Improved Suggested Analytics
Gone are the days of manual sifting through datasets to uncover insights.
The future lies in AI's ability to not only understand our queries, regardless of how they're phrased but to also suggest the best analytical processes for our needs.
Imagine initiating a data analysis project and having AI suggest a multi-faceted approach—based on the data you fed it—that includes predictive modeling, sentiment analysis, and trend forecasting, all tailored to your specific data set and objectives.
This capability would significantly lower the barrier to entry for complex data analysis, enabling users from various backgrounds to leverage data in decision-making—true data democratization.
It would ensure that users don't miss out on valuable insights because they didn't know which analysis process to use.
For instance, when exploring customer feedback data, AI could suggest a sentiment analysis to gauge overall customer satisfaction, followed by a churn prediction model to identify at-risk customers, providing a comprehensive view of customer sentiment and behavior.
Without industry expertise and a good idea of where you’re going, that kind of analysis would be slow and difficult. With newer AI tools, an up-front list of all data fields needed would be generated, and IT could help you all in one go.
Improved Feature Prioritization
Margaret-Anne Heyland, a CX expert, often recommends that her clients begin their customer experience journey in the front lines. That usually means listening to a customer service rep resolve a complaint.
Note: Margaret-Anne is publishing a full article about the importance of the call center in the next few weeks. Keep tabs on the evolv blog page to see when it comes out.
By hearing the times when customers are highly emotional—either positively or negatively—and what terminology they use, you can design a more customer-centric journey. She will begin projects by sitting with the call center reps, hearing calls in real time, and seeing what tools / information the reps have available to solve problems.
Executives who listen to the literal voice of their customer are able to better understand their needs. But this process is often anecdotal and time-consuming.
AI can improve VOC by aggregating and analyzing the calls ‘recorded for quality assurance’ and highlighting the most common problems. They can also aggregate cross-channel information.

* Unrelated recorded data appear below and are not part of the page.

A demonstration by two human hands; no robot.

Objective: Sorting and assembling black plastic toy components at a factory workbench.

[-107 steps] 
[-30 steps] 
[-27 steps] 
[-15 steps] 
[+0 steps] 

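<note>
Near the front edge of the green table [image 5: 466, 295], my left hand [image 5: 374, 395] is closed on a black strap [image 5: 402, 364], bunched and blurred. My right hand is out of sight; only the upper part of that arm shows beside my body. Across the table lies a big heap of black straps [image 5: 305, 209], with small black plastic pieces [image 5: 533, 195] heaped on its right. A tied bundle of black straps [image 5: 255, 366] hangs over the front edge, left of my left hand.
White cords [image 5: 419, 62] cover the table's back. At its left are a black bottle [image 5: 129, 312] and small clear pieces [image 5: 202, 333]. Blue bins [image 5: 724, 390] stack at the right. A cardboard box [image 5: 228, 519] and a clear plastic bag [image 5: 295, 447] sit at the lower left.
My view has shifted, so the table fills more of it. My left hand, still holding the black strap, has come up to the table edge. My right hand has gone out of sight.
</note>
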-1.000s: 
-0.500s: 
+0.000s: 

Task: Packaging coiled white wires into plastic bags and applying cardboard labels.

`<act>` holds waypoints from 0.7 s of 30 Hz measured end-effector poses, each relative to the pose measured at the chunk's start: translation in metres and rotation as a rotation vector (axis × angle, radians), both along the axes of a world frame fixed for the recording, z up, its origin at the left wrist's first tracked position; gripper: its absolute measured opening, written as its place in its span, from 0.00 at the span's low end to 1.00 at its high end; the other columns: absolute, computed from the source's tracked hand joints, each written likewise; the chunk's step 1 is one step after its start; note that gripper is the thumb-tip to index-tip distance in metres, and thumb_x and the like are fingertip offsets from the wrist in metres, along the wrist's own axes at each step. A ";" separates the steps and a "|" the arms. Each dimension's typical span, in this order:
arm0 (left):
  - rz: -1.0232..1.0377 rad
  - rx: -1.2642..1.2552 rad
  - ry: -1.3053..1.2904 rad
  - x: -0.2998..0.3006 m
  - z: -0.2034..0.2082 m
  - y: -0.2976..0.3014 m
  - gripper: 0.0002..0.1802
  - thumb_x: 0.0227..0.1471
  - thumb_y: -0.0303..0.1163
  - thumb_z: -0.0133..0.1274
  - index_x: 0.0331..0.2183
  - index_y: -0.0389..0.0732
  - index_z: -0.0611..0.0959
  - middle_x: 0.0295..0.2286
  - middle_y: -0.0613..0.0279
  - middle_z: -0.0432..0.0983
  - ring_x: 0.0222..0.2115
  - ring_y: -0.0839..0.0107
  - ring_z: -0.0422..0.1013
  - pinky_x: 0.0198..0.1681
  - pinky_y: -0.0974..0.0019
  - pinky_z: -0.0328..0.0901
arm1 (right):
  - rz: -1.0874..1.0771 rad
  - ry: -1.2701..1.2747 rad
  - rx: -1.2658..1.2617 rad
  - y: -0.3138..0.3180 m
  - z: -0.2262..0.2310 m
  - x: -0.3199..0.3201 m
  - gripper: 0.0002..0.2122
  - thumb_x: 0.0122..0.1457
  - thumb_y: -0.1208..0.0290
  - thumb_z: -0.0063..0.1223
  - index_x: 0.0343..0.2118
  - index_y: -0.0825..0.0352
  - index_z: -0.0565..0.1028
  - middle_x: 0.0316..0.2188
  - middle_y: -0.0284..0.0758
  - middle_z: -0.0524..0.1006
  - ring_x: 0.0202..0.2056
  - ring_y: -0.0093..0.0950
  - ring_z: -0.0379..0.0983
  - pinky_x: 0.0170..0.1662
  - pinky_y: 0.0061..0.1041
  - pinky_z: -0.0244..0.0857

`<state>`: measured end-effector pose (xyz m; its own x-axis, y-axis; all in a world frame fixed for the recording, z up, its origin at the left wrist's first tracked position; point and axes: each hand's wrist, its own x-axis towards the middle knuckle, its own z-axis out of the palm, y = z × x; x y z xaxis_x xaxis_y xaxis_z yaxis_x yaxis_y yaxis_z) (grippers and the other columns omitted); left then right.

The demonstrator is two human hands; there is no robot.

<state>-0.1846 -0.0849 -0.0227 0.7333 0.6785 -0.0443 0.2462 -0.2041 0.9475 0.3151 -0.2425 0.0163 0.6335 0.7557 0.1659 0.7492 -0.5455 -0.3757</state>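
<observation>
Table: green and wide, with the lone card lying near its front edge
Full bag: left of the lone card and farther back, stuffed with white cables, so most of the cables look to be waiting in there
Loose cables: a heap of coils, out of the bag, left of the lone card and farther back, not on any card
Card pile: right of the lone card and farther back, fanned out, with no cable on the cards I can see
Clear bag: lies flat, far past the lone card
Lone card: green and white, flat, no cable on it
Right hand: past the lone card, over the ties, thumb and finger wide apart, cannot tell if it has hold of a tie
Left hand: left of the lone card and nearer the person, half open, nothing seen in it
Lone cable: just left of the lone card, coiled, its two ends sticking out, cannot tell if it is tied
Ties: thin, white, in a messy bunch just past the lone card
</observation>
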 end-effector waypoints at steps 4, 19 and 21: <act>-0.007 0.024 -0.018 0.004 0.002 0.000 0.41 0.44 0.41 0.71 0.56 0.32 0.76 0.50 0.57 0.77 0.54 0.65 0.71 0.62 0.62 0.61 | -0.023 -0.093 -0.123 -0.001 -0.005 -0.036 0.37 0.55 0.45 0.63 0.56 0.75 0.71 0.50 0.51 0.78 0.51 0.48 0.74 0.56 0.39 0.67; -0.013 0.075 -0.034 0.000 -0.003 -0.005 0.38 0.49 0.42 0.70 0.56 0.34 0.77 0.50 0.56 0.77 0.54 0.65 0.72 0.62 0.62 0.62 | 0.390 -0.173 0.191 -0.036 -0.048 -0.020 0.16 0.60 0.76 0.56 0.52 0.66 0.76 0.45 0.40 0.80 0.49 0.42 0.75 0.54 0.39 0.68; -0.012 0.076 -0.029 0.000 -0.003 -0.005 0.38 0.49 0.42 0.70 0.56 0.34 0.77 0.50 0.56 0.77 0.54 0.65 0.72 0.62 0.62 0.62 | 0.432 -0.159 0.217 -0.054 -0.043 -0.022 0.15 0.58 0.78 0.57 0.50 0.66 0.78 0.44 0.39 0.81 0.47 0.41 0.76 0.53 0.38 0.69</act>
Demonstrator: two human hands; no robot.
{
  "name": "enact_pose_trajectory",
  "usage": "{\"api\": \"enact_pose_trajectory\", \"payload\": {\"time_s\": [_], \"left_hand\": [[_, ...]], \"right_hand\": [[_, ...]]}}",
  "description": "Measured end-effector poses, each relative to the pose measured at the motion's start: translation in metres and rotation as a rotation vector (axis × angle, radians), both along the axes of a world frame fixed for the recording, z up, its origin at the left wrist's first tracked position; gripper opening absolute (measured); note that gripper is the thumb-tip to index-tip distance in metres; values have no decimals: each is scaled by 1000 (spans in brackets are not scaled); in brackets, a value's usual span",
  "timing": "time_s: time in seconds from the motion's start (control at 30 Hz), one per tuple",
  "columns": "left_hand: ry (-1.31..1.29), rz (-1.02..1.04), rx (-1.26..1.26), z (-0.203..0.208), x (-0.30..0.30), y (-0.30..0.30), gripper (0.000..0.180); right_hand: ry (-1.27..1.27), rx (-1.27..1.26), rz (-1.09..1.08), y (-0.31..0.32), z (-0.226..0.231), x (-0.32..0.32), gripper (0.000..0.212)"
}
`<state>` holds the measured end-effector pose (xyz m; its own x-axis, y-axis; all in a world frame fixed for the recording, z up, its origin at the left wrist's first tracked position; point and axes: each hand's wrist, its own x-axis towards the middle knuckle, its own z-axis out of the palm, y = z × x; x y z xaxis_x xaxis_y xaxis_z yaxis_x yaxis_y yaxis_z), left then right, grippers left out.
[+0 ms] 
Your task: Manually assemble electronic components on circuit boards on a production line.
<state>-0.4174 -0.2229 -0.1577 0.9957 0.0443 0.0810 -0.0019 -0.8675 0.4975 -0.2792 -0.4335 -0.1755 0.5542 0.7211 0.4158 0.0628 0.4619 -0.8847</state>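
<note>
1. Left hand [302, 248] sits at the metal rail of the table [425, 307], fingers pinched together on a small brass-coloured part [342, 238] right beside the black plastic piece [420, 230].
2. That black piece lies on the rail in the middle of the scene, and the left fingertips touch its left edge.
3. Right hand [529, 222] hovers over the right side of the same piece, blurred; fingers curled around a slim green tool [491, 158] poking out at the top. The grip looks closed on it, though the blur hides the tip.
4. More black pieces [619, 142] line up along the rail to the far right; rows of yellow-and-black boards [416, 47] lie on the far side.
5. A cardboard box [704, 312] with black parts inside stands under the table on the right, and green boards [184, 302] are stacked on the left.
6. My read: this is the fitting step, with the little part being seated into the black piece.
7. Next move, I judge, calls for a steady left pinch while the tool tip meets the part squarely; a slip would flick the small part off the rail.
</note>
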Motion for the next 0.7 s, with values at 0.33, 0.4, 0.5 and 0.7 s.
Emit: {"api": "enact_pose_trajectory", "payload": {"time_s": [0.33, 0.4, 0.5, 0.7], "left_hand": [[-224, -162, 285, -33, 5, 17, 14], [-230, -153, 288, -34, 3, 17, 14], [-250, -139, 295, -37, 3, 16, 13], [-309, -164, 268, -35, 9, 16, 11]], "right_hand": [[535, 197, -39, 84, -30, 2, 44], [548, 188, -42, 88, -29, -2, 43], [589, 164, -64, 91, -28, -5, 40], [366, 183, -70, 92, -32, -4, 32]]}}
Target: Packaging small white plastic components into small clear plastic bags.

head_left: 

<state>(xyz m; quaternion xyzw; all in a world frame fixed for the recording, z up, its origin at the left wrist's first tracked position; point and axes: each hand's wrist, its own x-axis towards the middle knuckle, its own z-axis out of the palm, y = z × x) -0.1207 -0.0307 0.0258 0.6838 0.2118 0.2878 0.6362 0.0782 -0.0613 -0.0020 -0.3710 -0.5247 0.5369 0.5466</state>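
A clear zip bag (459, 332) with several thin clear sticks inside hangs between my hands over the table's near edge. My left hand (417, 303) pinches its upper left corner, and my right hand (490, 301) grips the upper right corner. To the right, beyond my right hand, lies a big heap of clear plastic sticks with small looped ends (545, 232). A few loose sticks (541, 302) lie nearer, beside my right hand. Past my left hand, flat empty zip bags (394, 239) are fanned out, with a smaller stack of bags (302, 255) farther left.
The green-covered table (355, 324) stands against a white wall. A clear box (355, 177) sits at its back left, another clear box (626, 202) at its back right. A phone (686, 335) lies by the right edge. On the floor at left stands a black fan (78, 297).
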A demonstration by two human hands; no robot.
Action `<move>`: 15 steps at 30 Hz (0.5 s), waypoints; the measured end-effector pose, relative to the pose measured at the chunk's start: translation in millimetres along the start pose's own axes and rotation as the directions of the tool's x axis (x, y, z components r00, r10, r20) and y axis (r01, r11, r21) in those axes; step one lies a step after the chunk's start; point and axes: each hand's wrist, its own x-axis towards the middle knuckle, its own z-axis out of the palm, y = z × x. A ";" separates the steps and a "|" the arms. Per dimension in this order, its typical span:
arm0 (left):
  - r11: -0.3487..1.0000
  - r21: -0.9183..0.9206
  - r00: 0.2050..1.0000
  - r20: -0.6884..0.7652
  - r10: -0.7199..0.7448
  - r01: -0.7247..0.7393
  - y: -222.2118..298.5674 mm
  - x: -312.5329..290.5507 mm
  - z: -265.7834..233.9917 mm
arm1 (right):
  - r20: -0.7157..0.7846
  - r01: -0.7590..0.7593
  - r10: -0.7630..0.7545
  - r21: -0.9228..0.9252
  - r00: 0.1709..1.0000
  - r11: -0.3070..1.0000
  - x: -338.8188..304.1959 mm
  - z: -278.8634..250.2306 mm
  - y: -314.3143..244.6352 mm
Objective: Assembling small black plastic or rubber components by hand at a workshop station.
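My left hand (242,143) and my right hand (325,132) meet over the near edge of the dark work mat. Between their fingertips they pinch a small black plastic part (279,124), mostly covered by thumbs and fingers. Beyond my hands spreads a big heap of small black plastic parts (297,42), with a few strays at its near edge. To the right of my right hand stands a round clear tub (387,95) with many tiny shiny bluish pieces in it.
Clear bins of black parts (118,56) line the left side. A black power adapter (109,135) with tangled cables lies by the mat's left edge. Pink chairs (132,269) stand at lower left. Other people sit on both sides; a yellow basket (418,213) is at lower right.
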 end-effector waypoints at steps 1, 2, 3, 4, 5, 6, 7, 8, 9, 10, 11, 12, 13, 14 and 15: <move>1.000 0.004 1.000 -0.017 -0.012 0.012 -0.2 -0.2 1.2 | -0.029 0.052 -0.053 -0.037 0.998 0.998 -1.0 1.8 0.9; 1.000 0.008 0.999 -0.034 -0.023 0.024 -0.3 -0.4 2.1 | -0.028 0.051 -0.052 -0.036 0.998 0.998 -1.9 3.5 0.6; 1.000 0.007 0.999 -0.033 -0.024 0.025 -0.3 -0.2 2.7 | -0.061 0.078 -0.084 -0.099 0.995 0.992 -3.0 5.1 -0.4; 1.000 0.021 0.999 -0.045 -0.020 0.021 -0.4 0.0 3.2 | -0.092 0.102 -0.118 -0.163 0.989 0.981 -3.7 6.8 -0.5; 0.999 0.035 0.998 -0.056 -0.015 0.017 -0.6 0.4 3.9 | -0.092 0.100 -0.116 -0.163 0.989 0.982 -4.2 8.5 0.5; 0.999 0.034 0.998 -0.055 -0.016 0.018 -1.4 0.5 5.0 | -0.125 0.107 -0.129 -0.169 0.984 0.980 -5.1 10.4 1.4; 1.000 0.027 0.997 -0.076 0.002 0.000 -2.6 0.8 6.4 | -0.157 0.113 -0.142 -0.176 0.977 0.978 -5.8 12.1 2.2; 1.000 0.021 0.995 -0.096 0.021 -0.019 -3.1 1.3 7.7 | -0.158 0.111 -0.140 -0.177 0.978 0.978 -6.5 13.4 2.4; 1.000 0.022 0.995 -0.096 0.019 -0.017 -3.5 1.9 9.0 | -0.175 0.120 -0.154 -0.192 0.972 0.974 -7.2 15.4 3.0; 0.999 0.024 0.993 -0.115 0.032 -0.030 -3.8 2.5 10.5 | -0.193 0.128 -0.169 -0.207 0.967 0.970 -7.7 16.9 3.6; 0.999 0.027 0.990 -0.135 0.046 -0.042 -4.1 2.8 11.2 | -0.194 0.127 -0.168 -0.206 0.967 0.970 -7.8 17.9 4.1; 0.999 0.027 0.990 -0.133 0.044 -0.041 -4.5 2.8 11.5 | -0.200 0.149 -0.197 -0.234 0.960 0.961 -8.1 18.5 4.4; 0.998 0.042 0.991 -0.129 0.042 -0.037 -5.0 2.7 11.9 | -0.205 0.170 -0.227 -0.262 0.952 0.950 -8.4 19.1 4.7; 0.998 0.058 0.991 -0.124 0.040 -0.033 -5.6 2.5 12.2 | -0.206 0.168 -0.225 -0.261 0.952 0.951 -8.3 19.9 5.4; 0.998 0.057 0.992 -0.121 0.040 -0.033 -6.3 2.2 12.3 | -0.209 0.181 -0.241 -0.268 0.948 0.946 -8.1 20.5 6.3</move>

For example, if people email about a certain issue because they want to include screenshots, then a leader who sits only in the call center might miss the email issue.
By casting a wider net across all customer service interactions, AI can help prioritize feature addition.
For more info on how looking across channels instead of in segmented groups changes things, check out my previous post on the topic
Imagine 50 customers complained that they couldn’t export their data—but if the complaints were spread out across calls, emails, and the “Suggestion” form submissions, no one department would prioritize the feature addition very high.
AI could aggregate those complaints and help the product owner prioritize the development.
Conclusion
Current SaaS data analytics tools, while rich in features, often suffer from a complexity that hinders rather than helps.
The path to better data analytics lies in using AI to simplify these tools, making them more accessible and remove more barriers to doing good data work.
By allowing users to interact with these tools in a more intuitive way and by suggesting the most relevant analytics processes, AI can democratize data analysis, enabling a wider range of users to make data-driven decisions.
The integration of AI into data analytics tools will redefine our approach to data analysis.
The potential to transform these tools from complex, underutilized applications into essential, user-friendly platforms is enormous.
The question is no longer if this shift will happen, but when—and how quickly we can adapt to make the most of the future.